Reviver o passado em St John’s… e em Caxinas

(Exposição de fotografia até fevereiro 2018, nas Caxinas, Av. Infante D. Henrique, 340)

Por estes dias, há pescadores de cara colada aos enormes acrílicos retro-iluminados que, na avenida marginal, na casa de um antigo bacalhoeiro de Caxinas, Isaac Fernandes Braga, os levam de volta a St John’s, na Terra Nova. Em poucos dias, a exposição St. John’s Porto de Abrigo – A Frota Branca de Paul Anna Soik, produzida pela Bind’ó Peixe – Associação Cultural para o Museu Marítimo de Ílhavo, em 2016, e patente até Fevereiro de 2018 em Vila do Conde, tem sido um sucesso.
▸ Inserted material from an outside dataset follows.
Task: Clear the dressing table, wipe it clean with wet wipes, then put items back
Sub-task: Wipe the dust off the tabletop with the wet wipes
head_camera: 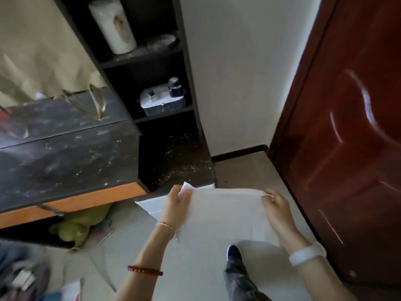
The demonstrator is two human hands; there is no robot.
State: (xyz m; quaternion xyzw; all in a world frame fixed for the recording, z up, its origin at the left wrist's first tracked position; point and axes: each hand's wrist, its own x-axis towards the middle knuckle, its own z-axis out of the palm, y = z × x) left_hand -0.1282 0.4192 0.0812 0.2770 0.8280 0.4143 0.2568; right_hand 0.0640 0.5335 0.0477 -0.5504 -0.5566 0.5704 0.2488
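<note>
1. Wet wipe – big white sheet, unfolded, held stretched betw. both hands in front of the person, above the floor, just off the near corner of the dressing table.
2. Left hand pinches the wipe's upper-left corner: thumb on top, fingers curled behind; a small flap of the sheet sticks up past the fingertips.
3. Right hand pinches the upper-right corner: thumb over the top edge, fingers curled under. Rest of the sheet hangs down betw. the wrists.
4. Wrists: thin gold bracelet + red bead bracelet on left arm, white band on right.
5. Below the wipe's lower edge: a dark shoe on the pale floor.
6. Beyond the left fingertips: dark, dusty tabletop w/ orange front edge; white specks on its surface.
7. Further out past the fingers: dark shelf unit holding a white paper roll up top and a white box w/ small dark bottle on it lower down.
8. Left of the left hand, under the table: green soft item, blurred.
9. Right of the right hand: red-brown door; white wall betw. door and shelf.
10. Beige cloth hangs over the table's far side.
</note>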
E para isso muito contribui a qualidade do acervo que ali se pode ver.

Abel Coentrão
jornalista e presidente da Bind’ó Peixe – Associação Cultural

Em 2014, o canadiano Jean Pierre Andrieux, autor de várias obras sobre a presença portuguesa na Terra Nova, partilhou com a Bind’ó Peixe uma colecção de meio milhar de diapositivos em médio formato, do final da década de 60 e dos primeiros anos da década seguinte, em excelente estado de conservação. Neles se guardavam imagens da frota branca no porto de St. John’s (cerca de 200) e das paisagens costeiras da ilha da Terra Nova, território que passara a ser canadiano em 1948, e que o norte-americano Paul Anna Soik, autor deste tesouro fotográfico, visitava, nos verões, na companhia da mulher, Mary Theresa Walsh, que ali nascera.
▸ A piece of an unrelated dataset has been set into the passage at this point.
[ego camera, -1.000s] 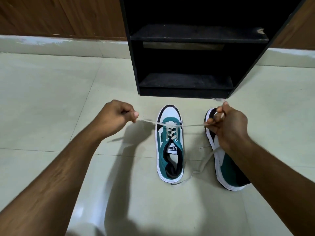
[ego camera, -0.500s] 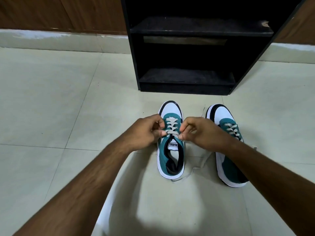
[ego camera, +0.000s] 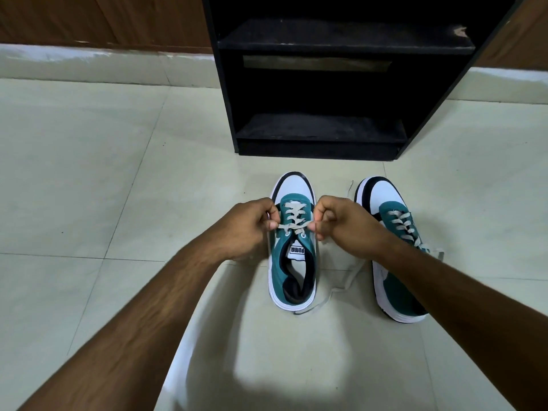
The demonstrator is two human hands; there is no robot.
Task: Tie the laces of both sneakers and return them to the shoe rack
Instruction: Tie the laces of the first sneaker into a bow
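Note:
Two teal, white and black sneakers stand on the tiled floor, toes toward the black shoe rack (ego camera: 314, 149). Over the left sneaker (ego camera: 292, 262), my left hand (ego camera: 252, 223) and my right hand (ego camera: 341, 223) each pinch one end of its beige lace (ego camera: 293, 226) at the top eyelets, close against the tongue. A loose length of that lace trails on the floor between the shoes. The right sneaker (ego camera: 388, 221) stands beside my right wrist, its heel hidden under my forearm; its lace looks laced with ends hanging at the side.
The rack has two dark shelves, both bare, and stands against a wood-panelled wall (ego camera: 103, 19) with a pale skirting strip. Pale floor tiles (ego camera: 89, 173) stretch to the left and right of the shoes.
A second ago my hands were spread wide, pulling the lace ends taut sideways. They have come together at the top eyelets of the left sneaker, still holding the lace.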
Como muitos artistas, pintores, fotógrafos, escritores ou jornalistas, Soik terá ficado fascinado com aquela visão de uma frota alba (ainda que enferrujada por meses no mar), pejada de homens com ar exótico: fosse no modo de vestir, fosse no facto de navegarem, em plena era dos arrastões, a bordo de elegantes e “anacrónicos” veleiros, nalguns casos. Homens que, naqueles verões, e aberta a época dos ciclones, ali procuravam abrigo, invadindo, aos milhares, aquela cidade portuária famosa pela sua Water Street, a mais antiga rua comercial da América do Norte.
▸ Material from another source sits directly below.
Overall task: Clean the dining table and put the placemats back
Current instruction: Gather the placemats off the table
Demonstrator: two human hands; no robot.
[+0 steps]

Publicista, ilustrador de capas para as novelas baratas da Harlequin Romance, de Toronto, este norte-americano filho de pais bielorussos e natural de Newark, pintava nas horas vagas, e aquele cenário do cais de St. John’s ficou imortalizado nalguns dos seus quadros, um deles intitulado The Final Assembly, numa referência à última viagem do Gazela I com a frota portuguesa. Que o navio, sabia-o Soik, pelos vistos, como escreveu num envelope só com slides sobre o nosso gazelinha, iria, no ano seguinte, ser vendido à cidade de Filadélfia, que ainda hoje o preserva.

Uns salvam navios – e que falta nos fazem mais gestos destes – outros preservam memória imaterial.

É isso que fez Jean Pierre Andrieux, ao recolher esta colecção de diapositivos, no momento em que após a morte de Soik e da mulher, a família desta, de St John’s, não tinha outro destino para lhe dar.

E é isso que fazemos na Bind’ó Peixe – Associação Cultural, a quem ele emprestou aquele material num gesto de generosidade rara, no nosso primeiro encontro, em 2014.

Gratos que estamos a Jean Pierre, e ao Museu Marítimo de Ílhavo, por ter apostado na produção desta exposição, não podemos deixar de referir o patrocínio importante da Junta de Freguesia de Vila do Conde, que agora tornou possível esta itinerância da mostra até Caxinas, numa iniciativa nossa que contou com o apoio de várias entidades: entre elas, e não por acaso, acreditamos, a Mútua dos Pescadores, que mais uma vez está connosco neste projecto.

Ali, em frente ao mar que nos separa de São João da Terra Nova, antigos pescadores, as suas mulheres, filhos e netos, revivem até Fevereiro os dias felizes da chegada a terra, muitas vezes em fuga das tempestades. Eram dias de descanso, de alguma folia, contrastantes com a dureza do trabalho a bordo. Dias que este acervo que a Bind’ó Peixe digitalizou e tratou com um enorme esmero, mostram em toda a sua luminosidade.